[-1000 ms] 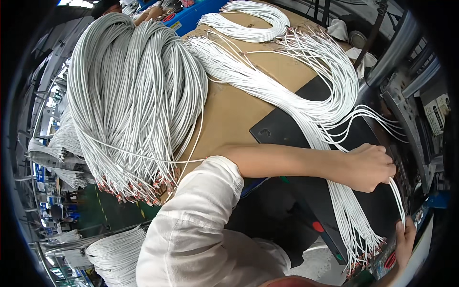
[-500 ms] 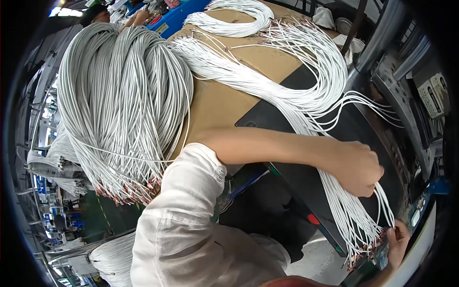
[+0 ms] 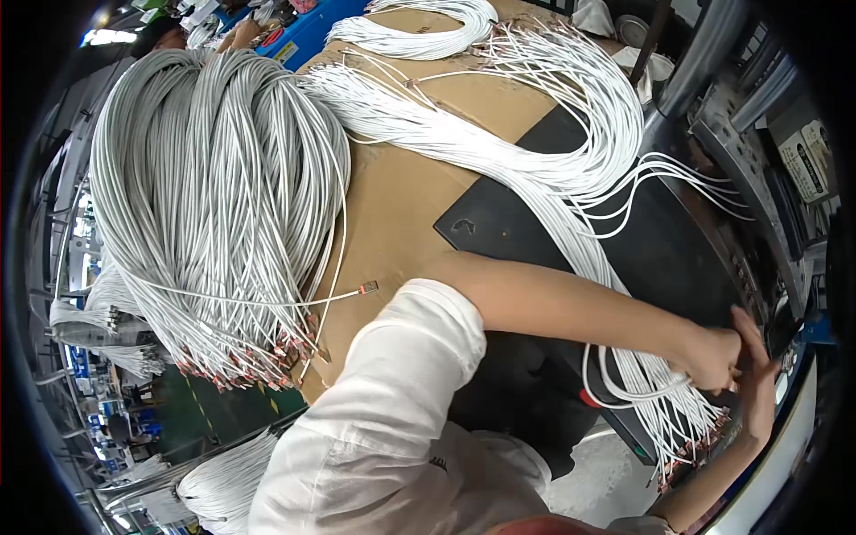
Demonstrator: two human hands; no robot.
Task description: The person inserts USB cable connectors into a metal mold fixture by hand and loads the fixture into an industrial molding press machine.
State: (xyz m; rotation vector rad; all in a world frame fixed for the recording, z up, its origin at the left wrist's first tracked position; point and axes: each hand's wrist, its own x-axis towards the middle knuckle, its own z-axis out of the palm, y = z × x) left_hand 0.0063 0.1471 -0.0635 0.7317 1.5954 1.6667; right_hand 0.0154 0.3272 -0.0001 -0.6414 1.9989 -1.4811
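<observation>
Near the lower right, my left hand point(image 3: 712, 358) is closed on a few white cables point(image 3: 629, 392) that bend back in a loop. My left arm reaches across a long bundle of white cables point(image 3: 499, 160) on the black mat point(image 3: 678, 259). My right hand point(image 3: 758, 374) is right beside the left hand's fingertips, its fingers stretched out toward the machine; its thumb side is partly hidden. Below both hands, the bundle's copper-coloured ends point(image 3: 700, 437) hang at the mat's edge.
A thick hank of white cables point(image 3: 223, 178) hangs at the left over cardboard point(image 3: 392, 205). A smaller coil point(image 3: 428, 36) lies at the back. Metal machine parts point(image 3: 740, 169) stand along the right. A blue bin point(image 3: 312, 36) and another person's hand point(image 3: 241, 36) are at the far left.
My left hand has moved right and down to meet my right hand, the held cables now bent in a loop. My right hand has risen, its fingers stretching out.
</observation>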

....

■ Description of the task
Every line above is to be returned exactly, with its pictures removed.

■ Answer to this task
[-1000 ms] 
[-500 ms] 
[+0 ms] 
Demonstrator: two human hands; no robot.
Task description: The person inserts USB cable connectors into a metal mold fixture by hand and loads the fixture into an industrial molding press machine.
State: (xyz m; rotation vector rad; all in a world frame fixed for the recording, z up, its origin at the left wrist's first tracked position; point and axes: each hand's wrist, its own x-axis towards the middle knuckle, its own z-axis out of the palm, y = z × x) left_hand 0.0063 0.1471 -0.0635 0.7317 1.5954 1.6667; right_hand 0.0154 0.3272 -0.0001 -0.6414 1.9989 -1.4811
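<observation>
Near the lower right, my left hand point(image 3: 712, 358) is closed on a few white cables point(image 3: 629, 392) that bend back in a loop. My left arm reaches across a long bundle of white cables point(image 3: 499, 160) on the black mat point(image 3: 678, 259). My right hand point(image 3: 758, 374) is right beside the left hand's fingertips, its fingers stretched out toward the machine; its thumb side is partly hidden. Below both hands, the bundle's copper-coloured ends point(image 3: 700, 437) hang at the mat's edge.
A thick hank of white cables point(image 3: 223, 178) hangs at the left over cardboard point(image 3: 392, 205). A smaller coil point(image 3: 428, 36) lies at the back. Metal machine parts point(image 3: 740, 169) stand along the right. A blue bin point(image 3: 312, 36) and another person's hand point(image 3: 241, 36) are at the far left.
My left hand has moved right and down to meet my right hand, the held cables now bent in a loop. My right hand has risen, its fingers stretching out.
</observation>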

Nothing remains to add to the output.